Alguna vez, sentados alrededor de un fuego, nos hemos contado
las historias que amábamos. Las que fueron repetidas
tantas veces que hemos terminado
por creerlas. No son verdaderas ni falsas, y en última instancia
no importaría: todos estamos hechos de historias
inventadas. Si no las tuviéramos, el cuerpo se nos difuminaría
hasta borrarse, liviano e insignificante
como las cenizas deshaciéndose en el aire. Las personas,
a diferencia de los árboles o los animales, tenemos
que juntarnos para poder ser reales, reunidos parecemos
más que sombras, parecemos ciertos, parece que duraremos
mucho más que el lapso pequeñísimo que de verdad duramos. ¿Cómo
seres tan frágiles y necesitados podemos ser capaces
de causar tanto daño? Quizás se trate de eso justamente:
la necesidad de dejar marca, de hincar las garras en el mundo
y dejarlo lastimado para que algo quede y no desaparezcamos
como si nunca hubiéramos estado. Yo he sido tantas veces
el lobo que arranca el corazón de la presa y se lo lleva
entre las fauces, he despertado un dolor insoportable
donde antes había calma
y ni el aullido del animal desollado ha podido
detener en mí la furia de la caza, la sangre que se revuelve,
regocijada, ante el sufrimiento ajeno. ¿Y qué pasó
con lo que más amaba? También fue alcanzado
por mi dentellada. Porque
¿cómo se cuida de esa ferocidad a quien se ama?
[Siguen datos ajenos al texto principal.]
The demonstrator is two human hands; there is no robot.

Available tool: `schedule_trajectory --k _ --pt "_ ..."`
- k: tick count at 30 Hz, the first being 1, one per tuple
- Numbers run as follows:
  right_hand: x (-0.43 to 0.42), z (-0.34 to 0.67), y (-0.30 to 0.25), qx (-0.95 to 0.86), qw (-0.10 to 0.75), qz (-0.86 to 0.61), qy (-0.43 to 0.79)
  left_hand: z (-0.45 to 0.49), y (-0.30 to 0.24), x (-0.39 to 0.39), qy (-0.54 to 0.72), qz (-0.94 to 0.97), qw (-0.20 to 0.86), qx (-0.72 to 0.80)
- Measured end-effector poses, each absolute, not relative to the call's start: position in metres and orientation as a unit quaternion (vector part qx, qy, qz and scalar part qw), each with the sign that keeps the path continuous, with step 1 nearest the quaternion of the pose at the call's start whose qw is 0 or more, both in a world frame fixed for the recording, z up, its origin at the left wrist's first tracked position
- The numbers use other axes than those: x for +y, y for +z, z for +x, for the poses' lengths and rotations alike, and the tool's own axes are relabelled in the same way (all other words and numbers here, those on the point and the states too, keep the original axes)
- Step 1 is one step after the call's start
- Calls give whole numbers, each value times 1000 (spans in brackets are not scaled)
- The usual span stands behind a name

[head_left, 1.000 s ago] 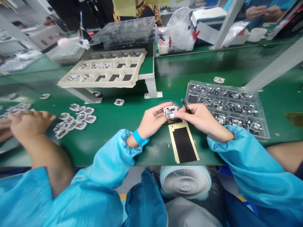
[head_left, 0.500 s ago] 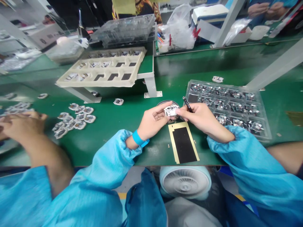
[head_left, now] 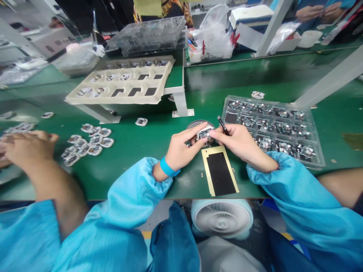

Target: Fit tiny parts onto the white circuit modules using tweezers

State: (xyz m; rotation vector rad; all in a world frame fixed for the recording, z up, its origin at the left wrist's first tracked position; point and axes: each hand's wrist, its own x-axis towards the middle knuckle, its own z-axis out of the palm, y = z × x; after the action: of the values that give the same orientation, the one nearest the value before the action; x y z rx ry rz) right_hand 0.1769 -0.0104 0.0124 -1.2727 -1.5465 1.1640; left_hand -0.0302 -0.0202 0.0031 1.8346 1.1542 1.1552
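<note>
My left hand [head_left: 181, 147] and my right hand [head_left: 239, 141] meet over a round metal dish [head_left: 195, 124] on the green bench. Both pinch a small white circuit part [head_left: 204, 134] between their fingertips. The right hand also grips a thin black tool [head_left: 223, 125], its tip pointing up and away. Just below the hands lies a black sheet with a yellow border [head_left: 219, 172]. Both arms wear blue sleeves, and a blue band circles the left wrist.
A clear tray of small boards [head_left: 272, 126] lies to the right. A beige compartment tray [head_left: 119, 81] stands on a raised shelf behind. Loose white parts [head_left: 87, 145] lie to the left, near a co-worker's hand [head_left: 27, 149]. A fan [head_left: 221, 217] sits under the bench edge.
My left hand has rolled palm down over the part and the part now sits lower, nearer the dish. The co-worker's hand at the left shifted slightly.
</note>
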Motion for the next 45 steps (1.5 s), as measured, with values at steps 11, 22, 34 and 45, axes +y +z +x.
schedule_trajectory --k 11,22,34,45 --pt "-10 170 5 -601 496 -420 466 -25 9 -16 463 524 602 385" --pt "-12 165 -3 -622 528 -395 422 -20 4 -18 509 492 601 371" --pt "-10 171 -2 -663 454 -457 381 -26 2 -12 452 533 612 370" --pt "-11 166 -4 -646 452 -452 417 -17 -10 -19 483 587 484 434"
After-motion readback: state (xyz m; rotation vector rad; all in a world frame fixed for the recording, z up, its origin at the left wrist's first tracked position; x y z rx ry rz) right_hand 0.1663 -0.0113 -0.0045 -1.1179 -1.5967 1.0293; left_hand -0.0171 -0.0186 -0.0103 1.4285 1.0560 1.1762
¿de qué manera se evita que la violencia lo alcance,
si la violencia es un rayo que una vez suelto andará por el mundo
buscando el blanco, y no elegirá: será elegido por un cuerpo
cualquiera, el imán que lo atraiga sin conciencia de estar
atrayendo hacia sí el fuego y la desgracia? Ah, si ese lobo
que somos se saciara alguna vez, si la codicia tuviera
un término, un lugar de llegada, si pudiéramos juntarnos
con la manada y descansar de la rabia, del hambre
que no cesa, del tormento de tener colmillos y garras,
si hubiera una esperanza, una sola, de dejar
de lastimar y lastimarnos, yo la dejaría a tus pies,
para que hicieras con ella, mi esperanza,
lo que quisieras: la tomaras en tus manos,
la rechazaras, la dejaras crecer
o marchitarse. La maldición de quien no puede amar
es que está solo, y quien está solo hace
lo que hacen los lobos: ataca y destroza lo que puede,
por miedo a ser atacado y destrozado. ¿Y quién
puede amar, quién no está solo, si hemos sido criados
como predadores, si no sabemos más que defender
el territorio? Tiene que haber un modo, hay que inventar
una historia que nos salve. La historia
que asegure que, a la hora del terror, siempre alguien
vendrá a rescatarnos y no nos dejará
lamer la sangre envenenada de la herida, la que enferma
de odio y empuja a la venganza. Tiene que haber un modo
de curarnos. Un modo de que no nos desgarremos por torpeza
y descuido cada vez que intentemos acercarnos
los unos a los otros para darnos
algo distinto a lo que hemos recibido, algo
que no puede destruir ni ser destruido:
qué tremendamente hermoso
sería si pudiéramos
desprendernos de este cuerpo malherido
que siente al mundo y a los demás como rivales
en una tarea agotadora, interminable: tener
un pecho que respire, una boca que trague, es decir,
sobrevivir para nadie, para nada.

Basado en el film homónimo de Leonardo Favio, 1975.